▶ [Aim of the task]: Precise copying is required. Return the data below in full.

▶ [Source data]:
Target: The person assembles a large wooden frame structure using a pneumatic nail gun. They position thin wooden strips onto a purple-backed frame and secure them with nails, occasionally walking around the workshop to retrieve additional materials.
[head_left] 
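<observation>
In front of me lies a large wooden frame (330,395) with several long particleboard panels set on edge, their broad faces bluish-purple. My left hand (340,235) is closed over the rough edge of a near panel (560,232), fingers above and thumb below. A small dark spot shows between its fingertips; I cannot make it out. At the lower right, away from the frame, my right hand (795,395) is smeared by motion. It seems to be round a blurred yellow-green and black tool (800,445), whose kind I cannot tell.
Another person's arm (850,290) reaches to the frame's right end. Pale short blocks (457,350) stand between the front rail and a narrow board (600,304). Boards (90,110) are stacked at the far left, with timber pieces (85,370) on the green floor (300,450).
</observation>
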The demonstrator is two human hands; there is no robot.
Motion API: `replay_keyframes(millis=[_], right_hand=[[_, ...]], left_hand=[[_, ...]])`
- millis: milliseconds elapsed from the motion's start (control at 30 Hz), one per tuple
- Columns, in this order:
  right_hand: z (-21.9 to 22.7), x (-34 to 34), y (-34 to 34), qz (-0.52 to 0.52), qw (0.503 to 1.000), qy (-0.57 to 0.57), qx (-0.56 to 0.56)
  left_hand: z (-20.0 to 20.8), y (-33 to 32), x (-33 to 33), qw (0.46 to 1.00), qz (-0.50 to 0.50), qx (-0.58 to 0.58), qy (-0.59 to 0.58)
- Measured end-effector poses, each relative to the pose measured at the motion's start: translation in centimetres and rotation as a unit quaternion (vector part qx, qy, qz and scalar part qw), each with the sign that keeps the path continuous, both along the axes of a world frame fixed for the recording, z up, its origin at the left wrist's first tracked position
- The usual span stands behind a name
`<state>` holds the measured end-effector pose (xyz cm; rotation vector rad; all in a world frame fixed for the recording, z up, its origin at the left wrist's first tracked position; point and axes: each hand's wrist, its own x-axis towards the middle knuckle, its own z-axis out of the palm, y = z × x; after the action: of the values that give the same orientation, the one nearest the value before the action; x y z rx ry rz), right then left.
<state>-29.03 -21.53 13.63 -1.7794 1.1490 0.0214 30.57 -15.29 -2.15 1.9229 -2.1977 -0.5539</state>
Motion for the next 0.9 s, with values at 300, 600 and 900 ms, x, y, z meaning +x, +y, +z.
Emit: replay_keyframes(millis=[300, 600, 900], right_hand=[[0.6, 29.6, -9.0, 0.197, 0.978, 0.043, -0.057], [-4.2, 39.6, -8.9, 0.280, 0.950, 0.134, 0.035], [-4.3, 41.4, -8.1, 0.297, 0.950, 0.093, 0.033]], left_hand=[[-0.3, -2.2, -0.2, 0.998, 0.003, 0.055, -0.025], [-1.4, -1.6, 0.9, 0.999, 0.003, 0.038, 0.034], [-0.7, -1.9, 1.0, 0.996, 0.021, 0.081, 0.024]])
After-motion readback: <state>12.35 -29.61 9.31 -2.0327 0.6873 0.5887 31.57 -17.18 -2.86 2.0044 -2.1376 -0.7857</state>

▶ [The completed task]:
Target: The person assembles a large wooden frame structure using a pneumatic nail gun. They position thin wooden strips onto a purple-backed frame and secure them with nails, occasionally walking around the workshop to retrieve additional materials.
[head_left] 
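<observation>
In front of me lies a large wooden frame (330,395) with several long particleboard panels set on edge, their broad faces bluish-purple. My left hand (340,235) is closed over the rough edge of a near panel (560,232), fingers above and thumb below. A small dark spot shows between its fingertips; I cannot make it out. At the lower right, away from the frame, my right hand (795,395) is smeared by motion. It seems to be round a blurred yellow-green and black tool (800,445), whose kind I cannot tell.
Another person's arm (850,290) reaches to the frame's right end. Pale short blocks (457,350) stand between the front rail and a narrow board (600,304). Boards (90,110) are stacked at the far left, with timber pieces (85,370) on the green floor (300,450).
</observation>
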The demonstrator is two human hands; there is no robot.
Motion API: `replay_keyframes(millis=[_], right_hand=[[_, ...]], left_hand=[[_, ...]])`
- millis: milliseconds elapsed from the motion's start (control at 30 Hz), one per tuple
- Columns, in this order:
  right_hand: z (-21.9 to 22.7), x (-34 to 34), y (-34 to 34), qz (-0.52 to 0.52), qw (0.503 to 1.000), qy (-0.57 to 0.57), qx (-0.56 to 0.56)
  left_hand: z (-20.0 to 20.8), y (-33 to 32), x (-33 to 33), qw (0.46 to 1.00), qz (-0.50 to 0.50), qx (-0.58 to 0.58), qy (-0.59 to 0.58)
- Measured end-effector poses, each relative to the pose measured at the motion's start: translation in centimetres and rotation as a unit quaternion (vector part qx, qy, qz and scalar part qw), each with the sign that keeps the path continuous, both along the axes of a world frame fixed for the recording, z up, its origin at the left wrist's first tracked position
- The usual span stands behind a name
`<state>` holds the measured end-effector pose (xyz cm; rotation vector rad; all in a world frame fixed for the recording, z up, its origin at the left wrist's first tracked position; point and axes: each hand's wrist, its own x-axis towards the middle knuckle, its own z-axis out of the palm, y = z × x; after the action: of the values that give the same orientation, the one nearest the value before the action; x y z rx ry rz), right then left.
<state>-29.03 -21.53 13.63 -1.7794 1.1490 0.0214 30.57 -15.29 -2.15 1.9229 -2.1977 -0.5539</state>
Motion for the next 0.9 s, with values at 300, 600 and 900 ms, x, y, z meaning +x, +y, +z.
Emit: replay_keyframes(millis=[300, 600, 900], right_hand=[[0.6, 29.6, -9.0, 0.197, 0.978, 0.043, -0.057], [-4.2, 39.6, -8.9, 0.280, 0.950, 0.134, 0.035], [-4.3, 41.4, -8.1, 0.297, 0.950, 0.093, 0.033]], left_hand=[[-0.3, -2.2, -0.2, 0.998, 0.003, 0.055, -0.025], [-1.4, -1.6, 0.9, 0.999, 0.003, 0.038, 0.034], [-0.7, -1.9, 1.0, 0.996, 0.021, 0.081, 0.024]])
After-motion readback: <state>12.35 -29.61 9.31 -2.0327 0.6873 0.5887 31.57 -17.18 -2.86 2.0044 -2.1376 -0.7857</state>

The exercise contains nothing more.